Benefit of thrombolytic therapy is sustained throughout five years and is related to TIMI perfusion grade 3 but not grade 2 flow at discharge. The European Cooperative Study Group.

BACKGROUND Long-term follow-up in patients treated with thrombolysis for acute myocardial infarction thus far has been reported in a few studies only, and no long-term follow-up is available for patients who underwent additional percutaneous transluminal coronary angioplasty (PTCA). This report describes 5-year survival as collected in patients who received placebo, recombinant tissue plasminogen activator (rTPA), or rTPA with additional immediate PTCA in two European Cooperative Study Group trials. Determinants for long-term survival were assessed in 1043 patients discharged alive. METHODS AND RESULTS Five-year follow-up information on mortality was collected.
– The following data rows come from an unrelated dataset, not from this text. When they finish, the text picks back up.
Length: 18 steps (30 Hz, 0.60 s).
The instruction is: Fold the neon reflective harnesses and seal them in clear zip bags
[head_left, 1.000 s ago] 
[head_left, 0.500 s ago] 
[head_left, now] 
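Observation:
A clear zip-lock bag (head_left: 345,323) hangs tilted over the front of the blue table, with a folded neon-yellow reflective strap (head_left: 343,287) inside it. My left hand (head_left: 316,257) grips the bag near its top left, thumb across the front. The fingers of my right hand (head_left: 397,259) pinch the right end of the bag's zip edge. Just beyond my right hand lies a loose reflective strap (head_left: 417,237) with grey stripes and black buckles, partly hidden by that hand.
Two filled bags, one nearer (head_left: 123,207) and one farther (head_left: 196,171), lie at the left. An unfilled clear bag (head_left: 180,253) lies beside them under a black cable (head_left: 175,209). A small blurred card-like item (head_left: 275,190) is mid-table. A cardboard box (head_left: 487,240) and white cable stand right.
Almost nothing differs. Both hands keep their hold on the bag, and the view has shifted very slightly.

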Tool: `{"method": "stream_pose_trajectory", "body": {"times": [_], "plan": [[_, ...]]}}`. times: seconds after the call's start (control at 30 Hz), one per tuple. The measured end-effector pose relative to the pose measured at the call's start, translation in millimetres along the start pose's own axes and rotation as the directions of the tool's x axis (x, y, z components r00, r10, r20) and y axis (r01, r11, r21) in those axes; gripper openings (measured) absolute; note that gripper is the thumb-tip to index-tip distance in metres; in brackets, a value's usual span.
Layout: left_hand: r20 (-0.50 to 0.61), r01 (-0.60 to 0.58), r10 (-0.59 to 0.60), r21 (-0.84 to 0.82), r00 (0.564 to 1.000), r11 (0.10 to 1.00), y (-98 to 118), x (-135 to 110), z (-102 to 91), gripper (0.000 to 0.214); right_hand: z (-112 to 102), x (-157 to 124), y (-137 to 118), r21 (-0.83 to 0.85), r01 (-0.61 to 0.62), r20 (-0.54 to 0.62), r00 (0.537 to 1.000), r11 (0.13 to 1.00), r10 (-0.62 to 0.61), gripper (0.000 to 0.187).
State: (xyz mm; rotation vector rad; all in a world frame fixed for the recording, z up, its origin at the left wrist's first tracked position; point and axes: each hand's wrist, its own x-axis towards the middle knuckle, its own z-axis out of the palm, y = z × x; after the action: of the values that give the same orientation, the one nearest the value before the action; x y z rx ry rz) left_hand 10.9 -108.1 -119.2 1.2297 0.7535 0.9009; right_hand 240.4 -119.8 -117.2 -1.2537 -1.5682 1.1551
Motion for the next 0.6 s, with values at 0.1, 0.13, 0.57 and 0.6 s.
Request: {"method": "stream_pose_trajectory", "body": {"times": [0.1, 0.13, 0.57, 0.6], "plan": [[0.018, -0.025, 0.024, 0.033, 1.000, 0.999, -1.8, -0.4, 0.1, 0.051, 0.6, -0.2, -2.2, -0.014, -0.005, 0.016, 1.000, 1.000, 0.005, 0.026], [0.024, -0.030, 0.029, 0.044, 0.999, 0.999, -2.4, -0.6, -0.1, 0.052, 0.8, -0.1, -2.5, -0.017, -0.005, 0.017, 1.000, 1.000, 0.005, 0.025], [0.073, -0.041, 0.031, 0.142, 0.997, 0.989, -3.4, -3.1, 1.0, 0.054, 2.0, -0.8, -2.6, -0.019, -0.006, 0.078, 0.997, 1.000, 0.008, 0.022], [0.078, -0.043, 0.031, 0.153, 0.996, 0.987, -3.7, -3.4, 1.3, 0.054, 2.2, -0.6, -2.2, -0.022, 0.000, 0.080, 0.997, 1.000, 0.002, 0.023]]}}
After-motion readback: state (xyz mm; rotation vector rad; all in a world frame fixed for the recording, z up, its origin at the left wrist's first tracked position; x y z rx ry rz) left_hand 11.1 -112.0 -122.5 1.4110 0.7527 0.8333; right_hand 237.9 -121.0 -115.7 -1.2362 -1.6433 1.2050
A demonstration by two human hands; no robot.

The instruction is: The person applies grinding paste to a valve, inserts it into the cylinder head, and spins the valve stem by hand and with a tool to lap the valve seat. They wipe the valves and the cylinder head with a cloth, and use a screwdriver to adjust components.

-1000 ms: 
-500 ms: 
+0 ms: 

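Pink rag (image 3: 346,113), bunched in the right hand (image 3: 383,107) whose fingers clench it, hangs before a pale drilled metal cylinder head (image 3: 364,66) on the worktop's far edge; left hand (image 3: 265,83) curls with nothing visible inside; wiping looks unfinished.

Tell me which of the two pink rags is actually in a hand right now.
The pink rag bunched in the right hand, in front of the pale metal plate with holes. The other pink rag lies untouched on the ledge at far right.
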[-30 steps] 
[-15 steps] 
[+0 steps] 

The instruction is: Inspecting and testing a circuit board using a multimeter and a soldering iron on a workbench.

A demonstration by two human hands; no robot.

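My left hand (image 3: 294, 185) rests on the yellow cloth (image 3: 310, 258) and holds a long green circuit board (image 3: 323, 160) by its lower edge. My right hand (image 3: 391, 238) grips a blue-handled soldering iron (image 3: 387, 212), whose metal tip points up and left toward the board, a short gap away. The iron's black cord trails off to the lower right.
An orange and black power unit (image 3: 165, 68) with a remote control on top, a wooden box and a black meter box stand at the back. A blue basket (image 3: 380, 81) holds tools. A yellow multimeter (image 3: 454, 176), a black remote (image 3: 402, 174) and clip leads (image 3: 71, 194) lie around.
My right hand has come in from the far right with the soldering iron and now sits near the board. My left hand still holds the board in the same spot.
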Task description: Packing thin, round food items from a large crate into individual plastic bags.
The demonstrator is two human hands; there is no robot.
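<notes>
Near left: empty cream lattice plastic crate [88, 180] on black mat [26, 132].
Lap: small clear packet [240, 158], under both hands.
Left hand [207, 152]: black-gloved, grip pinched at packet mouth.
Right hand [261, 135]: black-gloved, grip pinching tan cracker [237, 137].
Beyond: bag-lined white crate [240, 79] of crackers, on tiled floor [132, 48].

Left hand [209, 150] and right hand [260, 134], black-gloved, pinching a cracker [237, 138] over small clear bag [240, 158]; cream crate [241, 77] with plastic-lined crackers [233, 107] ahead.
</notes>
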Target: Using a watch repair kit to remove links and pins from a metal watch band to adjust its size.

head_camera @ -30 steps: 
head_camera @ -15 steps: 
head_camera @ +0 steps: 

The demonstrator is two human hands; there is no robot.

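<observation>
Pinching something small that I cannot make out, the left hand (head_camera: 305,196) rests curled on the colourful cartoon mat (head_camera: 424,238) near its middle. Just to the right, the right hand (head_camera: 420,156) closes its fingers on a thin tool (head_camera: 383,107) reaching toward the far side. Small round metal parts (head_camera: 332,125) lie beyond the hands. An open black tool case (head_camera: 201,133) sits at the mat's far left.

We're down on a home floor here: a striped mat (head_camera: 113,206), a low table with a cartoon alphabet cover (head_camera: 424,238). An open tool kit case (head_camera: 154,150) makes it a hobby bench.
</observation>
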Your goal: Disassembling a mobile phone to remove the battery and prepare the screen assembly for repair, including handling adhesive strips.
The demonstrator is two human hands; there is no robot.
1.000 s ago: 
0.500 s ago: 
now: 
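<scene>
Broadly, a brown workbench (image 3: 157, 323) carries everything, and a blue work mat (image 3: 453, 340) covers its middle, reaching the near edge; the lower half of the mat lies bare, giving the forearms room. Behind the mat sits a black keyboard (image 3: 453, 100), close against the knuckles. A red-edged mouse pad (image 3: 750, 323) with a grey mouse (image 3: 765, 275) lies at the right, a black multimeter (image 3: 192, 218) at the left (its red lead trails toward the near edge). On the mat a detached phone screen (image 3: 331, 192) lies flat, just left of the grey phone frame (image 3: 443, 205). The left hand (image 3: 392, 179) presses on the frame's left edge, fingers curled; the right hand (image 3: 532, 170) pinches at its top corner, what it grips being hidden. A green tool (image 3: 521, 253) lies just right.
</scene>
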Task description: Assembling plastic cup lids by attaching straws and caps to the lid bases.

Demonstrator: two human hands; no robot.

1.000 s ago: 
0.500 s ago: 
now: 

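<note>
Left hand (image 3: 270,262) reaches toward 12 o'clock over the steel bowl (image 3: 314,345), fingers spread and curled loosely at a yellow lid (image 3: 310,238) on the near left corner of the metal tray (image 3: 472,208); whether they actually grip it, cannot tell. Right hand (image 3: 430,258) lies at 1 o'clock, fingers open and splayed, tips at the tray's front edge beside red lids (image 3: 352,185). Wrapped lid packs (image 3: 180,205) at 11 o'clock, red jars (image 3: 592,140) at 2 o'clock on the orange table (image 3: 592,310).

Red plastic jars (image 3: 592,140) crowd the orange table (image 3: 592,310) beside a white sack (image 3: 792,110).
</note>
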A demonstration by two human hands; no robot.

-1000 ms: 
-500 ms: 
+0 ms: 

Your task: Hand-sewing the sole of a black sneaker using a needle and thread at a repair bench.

Hospital mortality was lower after rTPA than placebo (2.5% versus 5.7%, P = .04) and higher after rTPA with immediate PTCA compared with rTPA without additional intervention (6.0% versus 2.2%, P = .07). Of the 1043 hospital survivors, data were available for 923 patients, of whom 109 died. In the placebo group, mortality after hospital discharge was 10.7% versus 11.0% in the comparative rTPA group. The patients treated with rTPA and immediate PTCA had a mortality rate of 10.5% versus 8.9% in the rTPA group without PTCA (all P = NS). Significant determinants of mortality in multivariate proportional hazards analysis were enzymatic infarct size, indicators of residual left ventricular function, number of diseased vessels and TIMI perfusion grade at discharge. Patients with TIMI grade 2 flow had mortality rates similar to those with TIMI flow grades 0 and 1, while prognosis was better in patients with TIMI flow grade 3. CONCLUSIONS The initial in-hospital benefit of thrombolysis with intravenous rTPA is maintained throughout 5 years, with no early or late beneficial effect of systematic immediate PTCA. Enzymatic infarct size, left ventricular function, and extent of coronary artery disease are predictors for long-term survival. TIMI perfusion grade 2 at discharge should be considered as an inadequate result of therapy.